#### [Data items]
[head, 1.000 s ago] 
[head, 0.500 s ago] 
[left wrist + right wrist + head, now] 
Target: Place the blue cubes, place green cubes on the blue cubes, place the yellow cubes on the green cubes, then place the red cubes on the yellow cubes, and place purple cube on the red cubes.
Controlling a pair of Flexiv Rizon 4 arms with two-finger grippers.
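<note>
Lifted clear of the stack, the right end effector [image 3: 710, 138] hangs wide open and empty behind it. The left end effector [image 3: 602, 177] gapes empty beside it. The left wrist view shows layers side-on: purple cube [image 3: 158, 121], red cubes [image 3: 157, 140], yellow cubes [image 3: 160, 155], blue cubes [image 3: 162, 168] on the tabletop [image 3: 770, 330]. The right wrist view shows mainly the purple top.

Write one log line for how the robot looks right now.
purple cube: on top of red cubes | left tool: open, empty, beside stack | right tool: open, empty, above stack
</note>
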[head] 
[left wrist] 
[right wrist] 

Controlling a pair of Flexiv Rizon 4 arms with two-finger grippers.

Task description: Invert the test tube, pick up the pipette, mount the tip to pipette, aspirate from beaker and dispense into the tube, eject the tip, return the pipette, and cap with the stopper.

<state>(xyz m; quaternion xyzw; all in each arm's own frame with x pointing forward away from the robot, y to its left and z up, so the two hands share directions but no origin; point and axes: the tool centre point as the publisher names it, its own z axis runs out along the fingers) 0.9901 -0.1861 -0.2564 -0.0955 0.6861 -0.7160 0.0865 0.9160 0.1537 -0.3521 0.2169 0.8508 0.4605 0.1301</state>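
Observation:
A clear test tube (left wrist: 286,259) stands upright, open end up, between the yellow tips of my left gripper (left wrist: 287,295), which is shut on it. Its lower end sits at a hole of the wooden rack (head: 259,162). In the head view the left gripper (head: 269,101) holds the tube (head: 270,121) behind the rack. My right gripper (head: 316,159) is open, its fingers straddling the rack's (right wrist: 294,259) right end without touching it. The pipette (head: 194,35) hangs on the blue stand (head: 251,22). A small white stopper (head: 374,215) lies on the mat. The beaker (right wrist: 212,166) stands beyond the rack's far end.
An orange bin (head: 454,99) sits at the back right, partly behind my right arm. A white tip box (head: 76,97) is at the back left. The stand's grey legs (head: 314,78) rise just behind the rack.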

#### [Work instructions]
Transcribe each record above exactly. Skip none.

#### [Your solution]
[head, 1.000 s ago] 
[head, 0.500 s ago] 
[left wrist + right wrist + head, now] 
Target: Place the blue cubes, place green cubes on the blue cubes, place the yellow cubes on the green cubes, then place the red cubes on the yellow cubes, and place purple cube on the red cubes.
Controlling a pair of Flexiv Rizon 4 arms with two-finger grippers.
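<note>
Lifted clear of the stack, the right end effector [image 3: 710, 138] hangs wide open and empty behind it. The left end effector [image 3: 602, 177] gapes empty beside it. The left wrist view shows layers side-on: purple cube [image 3: 158, 121], red cubes [image 3: 157, 140], yellow cubes [image 3: 160, 155], blue cubes [image 3: 162, 168] on the tabletop [image 3: 770, 330]. The right wrist view shows mainly the purple top.

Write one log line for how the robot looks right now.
purple cube: on top of red cubes | left tool: open, empty, beside stack | right tool: open, empty, above stack
</note>
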[head] 
[left wrist] 
[right wrist] 

Controlling a pair of Flexiv Rizon 4 arms with two-finger grippers.

Task description: Invert the test tube, pick up the pipette, mount the tip to pipette, aspirate from beaker and dispense into the tube, eject the tip, return the pipette, and cap with the stopper.

<state>(xyz m; quaternion xyzw; all in each arm's own frame with x pointing forward away from the robot, y to its left and z up, so the two hands share directions but no origin; point and axes: the tool centre point as the publisher names it, its own z axis runs out along the fingers) 0.9901 -0.1861 -0.2564 -0.0955 0.6861 -0.7160 0.0865 0.9160 0.1537 -0.3521 0.2169 0.8508 0.4605 0.1301</state>
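Observation:
A clear test tube (left wrist: 286,259) stands upright, open end up, between the yellow tips of my left gripper (left wrist: 287,295), which is shut on it. Its lower end sits at a hole of the wooden rack (head: 259,162). In the head view the left gripper (head: 269,101) holds the tube (head: 270,121) behind the rack. My right gripper (head: 316,159) is open, its fingers straddling the rack's (right wrist: 294,259) right end without touching it. The pipette (head: 194,35) hangs on the blue stand (head: 251,22). A small white stopper (head: 374,215) lies on the mat. The beaker (right wrist: 212,166) stands beyond the rack's far end.
An orange bin (head: 454,99) sits at the back right, partly behind my right arm. A white tip box (head: 76,97) is at the back left. The stand's grey legs (head: 314,78) rise just behind the rack.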

With the answer given, the exercise is closed.